=== Supplied material ===
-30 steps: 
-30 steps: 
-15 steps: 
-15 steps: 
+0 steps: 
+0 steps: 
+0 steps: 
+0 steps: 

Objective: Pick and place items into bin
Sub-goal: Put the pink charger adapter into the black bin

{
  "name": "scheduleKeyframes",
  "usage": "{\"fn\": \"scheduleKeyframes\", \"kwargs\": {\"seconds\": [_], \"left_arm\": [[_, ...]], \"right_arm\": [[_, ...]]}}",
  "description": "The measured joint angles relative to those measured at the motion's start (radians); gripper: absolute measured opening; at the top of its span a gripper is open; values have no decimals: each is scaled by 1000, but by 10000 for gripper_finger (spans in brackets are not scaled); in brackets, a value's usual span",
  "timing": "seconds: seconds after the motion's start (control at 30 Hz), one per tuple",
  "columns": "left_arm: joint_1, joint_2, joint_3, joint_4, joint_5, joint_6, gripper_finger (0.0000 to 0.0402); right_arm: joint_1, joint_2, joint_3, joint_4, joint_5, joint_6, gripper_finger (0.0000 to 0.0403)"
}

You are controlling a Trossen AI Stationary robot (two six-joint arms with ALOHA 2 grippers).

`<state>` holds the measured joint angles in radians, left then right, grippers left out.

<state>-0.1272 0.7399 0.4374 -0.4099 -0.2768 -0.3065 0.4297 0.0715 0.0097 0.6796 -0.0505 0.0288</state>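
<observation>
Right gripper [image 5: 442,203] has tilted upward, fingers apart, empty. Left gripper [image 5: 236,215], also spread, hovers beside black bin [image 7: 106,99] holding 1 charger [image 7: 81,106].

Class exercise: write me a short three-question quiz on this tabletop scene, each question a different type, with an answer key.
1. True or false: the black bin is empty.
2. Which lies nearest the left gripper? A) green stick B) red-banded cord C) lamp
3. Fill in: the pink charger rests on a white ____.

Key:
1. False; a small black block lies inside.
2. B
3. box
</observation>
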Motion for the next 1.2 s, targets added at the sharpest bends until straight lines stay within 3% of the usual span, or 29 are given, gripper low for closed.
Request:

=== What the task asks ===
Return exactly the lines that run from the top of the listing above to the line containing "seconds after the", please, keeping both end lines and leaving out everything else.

=== Answer for the task ===
-30 steps: 
-30 steps: 
-15 steps: 
-15 steps: 
+0 steps: 
+0 steps: 
+0 steps: 
+0 steps: 

Objective: Pick and place items into bin
Sub-goal: Put the pink charger adapter into the black bin

{
  "name": "scheduleKeyframes",
  "usage": "{\"fn\": \"scheduleKeyframes\", \"kwargs\": {\"seconds\": [_], \"left_arm\": [[_, ...]], \"right_arm\": [[_, ...]]}}",
  "description": "The measured joint angles relative to those measured at the motion's start (radians); gripper: absolute measured opening; at the top of its span a gripper is open; values have no decimals: each is scaled by 1000, but by 10000 for gripper_finger (spans in brackets are not scaled); in brackets, a value's usual span",
  "timing": "seconds: seconds after the motion's start (control at 30 Hz), one per tuple",

No more output is needed here.